Tal parece que de la noche a la mañana se tomó la decisión de cancelar el Clausura 2020 y comenzar un torneo nuevo cuando la pandemia haya cesado, pero ¿fue la opción correcta? Analizando esta situación del futbol, su principal motor es el negocio y sólo al final se considera el espectáculo.

La FIFA apoyará económicamente a las Ligas afiliadas con una fuerte cantidad de dólares para repartirlo entre los clubes. Es un intento para que puedan sobrevivir y sus finanzas no se vean comprometidas. Es lógico, ya que los torneos fueron creados no sólo para ganar un trofeo hecho de plata y aluminio, lo importante no es la copa sino la jugosa bolsa de billetes que se disputa. Olvídense del espectáculo como prioridad.

La cantidad que va a recibir cada equipo sería el equivalente del dinero que recibiría el ganador, pero distribuido. Y ante la disminución en los sueldos de los jugadores, el ahorro que tendrán por los gastos en concepto de comidas, viáticos en los viajes, pago de servicios, gasto por seguridad municipal, entre otros conceptos, da igual cancelar el torneo; total, el esfuerzo de los jugadores no vale (para eso les pagan) y la ilusión de la afición, que veía a su equipo destacar, tampoco vale.
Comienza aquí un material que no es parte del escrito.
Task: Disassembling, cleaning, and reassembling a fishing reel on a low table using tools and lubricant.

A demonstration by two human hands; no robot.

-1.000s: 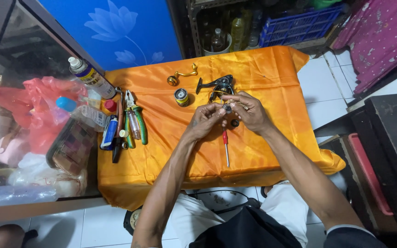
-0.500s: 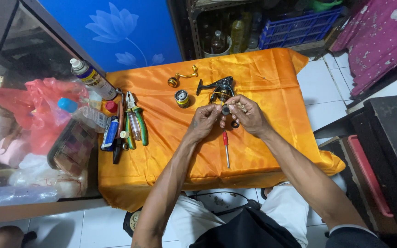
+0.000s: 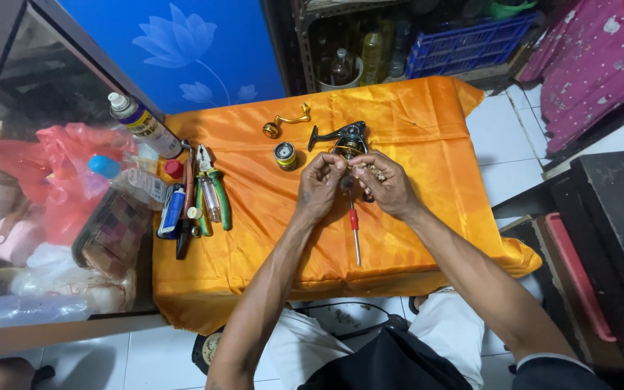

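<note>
Orange-clothed worktop (image 3: 427, 137) looks unchanged over the last second: left hand (image 3: 321, 186) and right hand (image 3: 388, 186) remain pinched together on a small part (image 3: 348, 165) just before the reel (image 3: 344, 139), above the screwdriver (image 3: 355, 230).

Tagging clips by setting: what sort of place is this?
Likely a small home or shop repair bench: fishing reel body and loose handle on an orange cloth, pliers, spray can, tiled floor.

Tools (image 3: 207, 195) left (bare cloth (image 3: 435, 137) right)
</note>
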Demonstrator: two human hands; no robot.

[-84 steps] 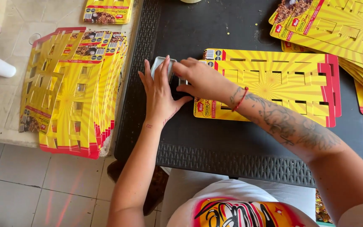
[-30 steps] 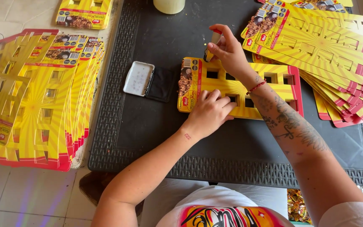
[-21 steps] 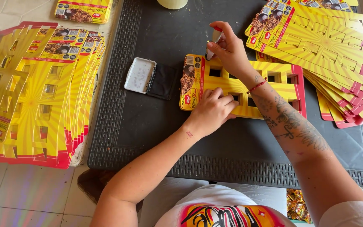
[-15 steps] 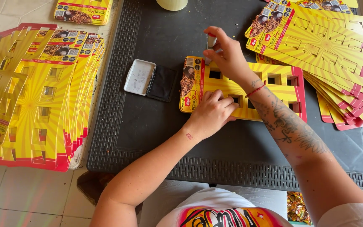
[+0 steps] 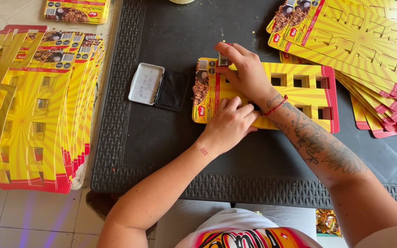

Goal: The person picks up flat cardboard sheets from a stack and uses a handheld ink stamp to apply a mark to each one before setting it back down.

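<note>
A flat yellow die-cut cardboard sheet [image 5: 306, 87] with square holes and red edges lies on the black mat [image 5: 161, 138]. My left hand [image 5: 230, 123] presses flat on its lower left part. My right hand [image 5: 244, 71] grips a small stamp [image 5: 223, 59] and holds it down on the sheet's upper left corner, near the printed panel. An open ink pad [image 5: 158, 86], with a white lid and black pad, sits just left of the sheet.
A fanned pile of the same yellow sheets [image 5: 368, 41] lies at the right of the mat. Another stack of yellow sheets [image 5: 33, 105] rests on the pale surface at left. One packet-sized yellow card [image 5: 76, 10] lies at the top left.
My right hand has come down from above the sheet and set the stamp on its upper left corner. The left hand has stayed pressed on the sheet.
</note>
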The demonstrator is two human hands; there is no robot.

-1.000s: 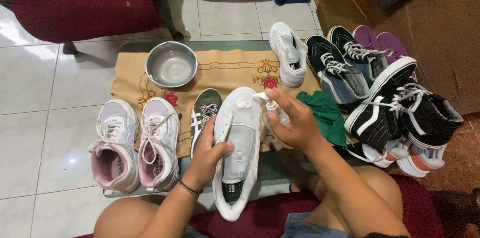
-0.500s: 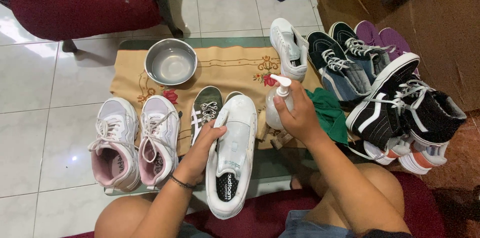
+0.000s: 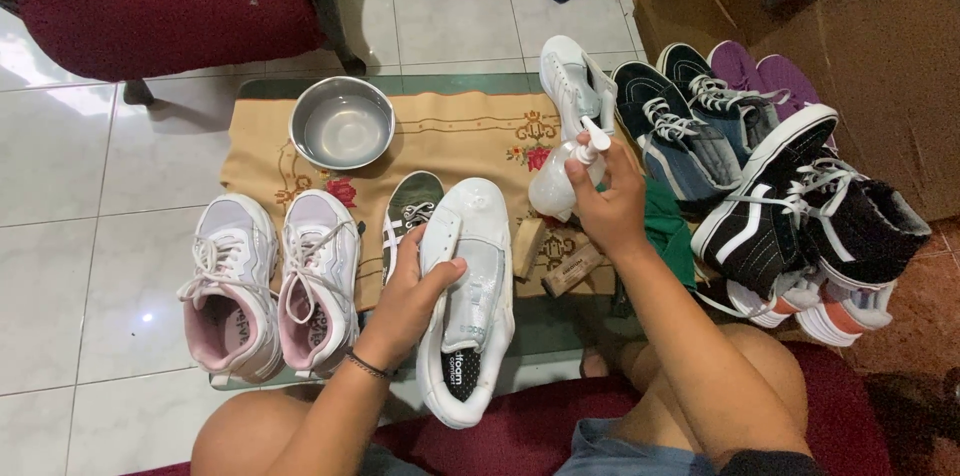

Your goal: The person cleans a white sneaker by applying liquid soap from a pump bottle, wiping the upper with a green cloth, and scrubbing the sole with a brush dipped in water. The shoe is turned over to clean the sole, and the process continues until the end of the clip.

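A steel bowl (image 3: pixel 341 123) is sitting on the embroidered cloth (image 3: pixel 455 136), pink-lined sneakers (image 3: pixel 268 281) are lying left, black high-tops (image 3: pixel 800 221) are piling right.

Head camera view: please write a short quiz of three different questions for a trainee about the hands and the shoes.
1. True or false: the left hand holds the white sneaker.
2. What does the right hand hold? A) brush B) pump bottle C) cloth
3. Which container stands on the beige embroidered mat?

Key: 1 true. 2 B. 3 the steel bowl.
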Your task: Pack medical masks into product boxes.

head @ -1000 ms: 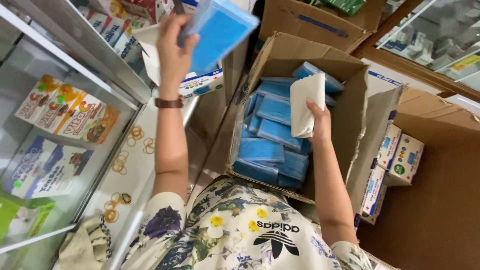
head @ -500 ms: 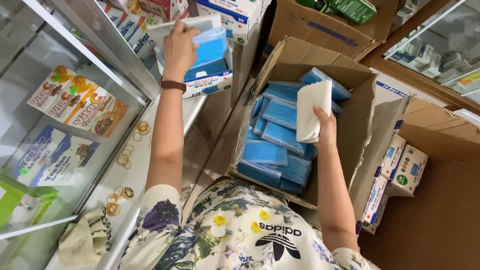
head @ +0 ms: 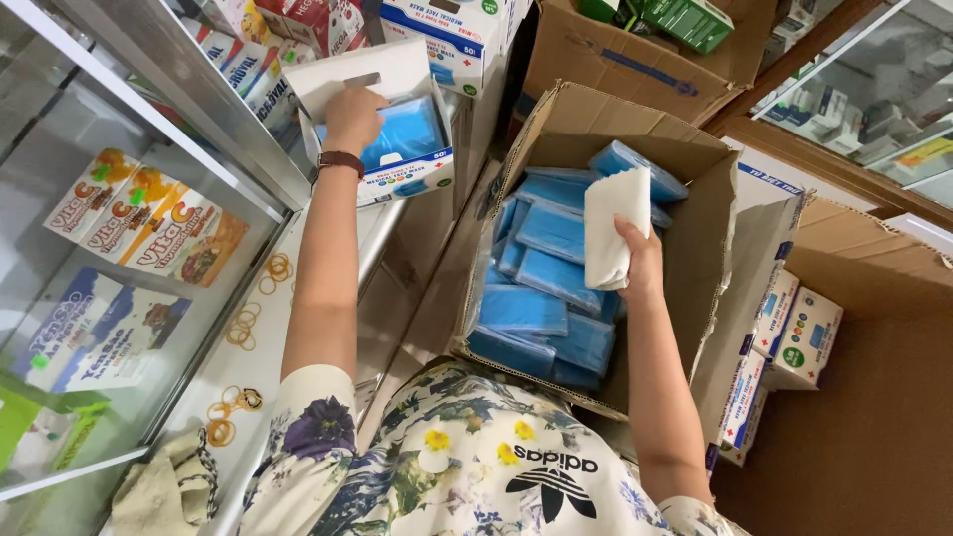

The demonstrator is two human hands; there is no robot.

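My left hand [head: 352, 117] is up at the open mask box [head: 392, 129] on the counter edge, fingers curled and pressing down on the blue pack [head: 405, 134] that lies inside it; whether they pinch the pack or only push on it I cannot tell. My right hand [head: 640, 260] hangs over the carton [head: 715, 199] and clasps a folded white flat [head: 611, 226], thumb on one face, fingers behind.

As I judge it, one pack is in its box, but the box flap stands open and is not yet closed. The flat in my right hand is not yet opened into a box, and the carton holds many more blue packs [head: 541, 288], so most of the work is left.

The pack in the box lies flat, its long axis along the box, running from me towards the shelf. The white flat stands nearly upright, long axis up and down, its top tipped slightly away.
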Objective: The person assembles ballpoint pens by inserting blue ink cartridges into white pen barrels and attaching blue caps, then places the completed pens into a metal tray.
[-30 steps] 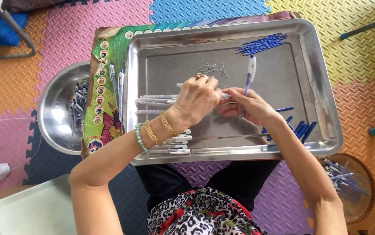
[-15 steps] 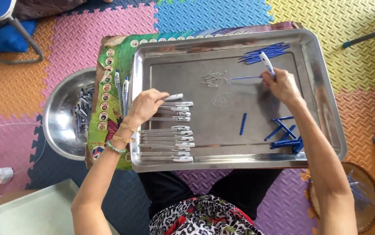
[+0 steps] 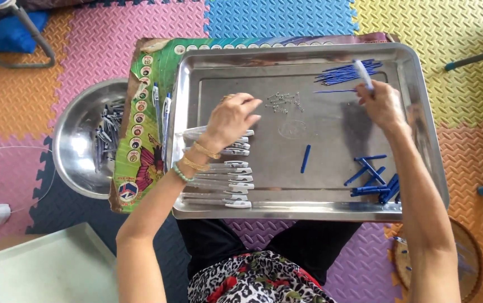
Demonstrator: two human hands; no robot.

Entendemos que, según, la principal razón para cancelar el Clausura fue para proteger a todos los involucrados en un partido y evitar brotes de contagio de Coronavirus. Pero el torneo iba a la mitad del camino, había bastantes opciones para reanudar el torneo.

Se podía sacrificar las finanzas y jugar partidos a puerta cerrada o volverse a reanudar cuando la alerta bajara. Inclusive tenían en sus manos organizar el año futbolístico y ahora comenzar con el Apertura en enero y no con el Clausura.

En fin, aunque la decisión fue tomada de botepronto, al menos sí fue una decisión correcta el no reanudar partidos en junio, junto con la reactivación de muchas empresas, porque al reactivar el futbol se incitaría a la afición a reunirse, en ese aspecto se aplaude la congruencia que tuvieron los directivos. Sólo en este aspecto se aplaude.

Ya que clausuraron la Clausura 2020, no nos queda de otra más que seguir viendo la eLiga MX, que está llegando a su fin. A ver si no nos acostumbramos a ver los videojuegos, y buscamos en la vida real quién está moviendo a los jugadores con un control, olvidando a clubes, empresas, estadios, y todo ese negocio millonario que es el futbol.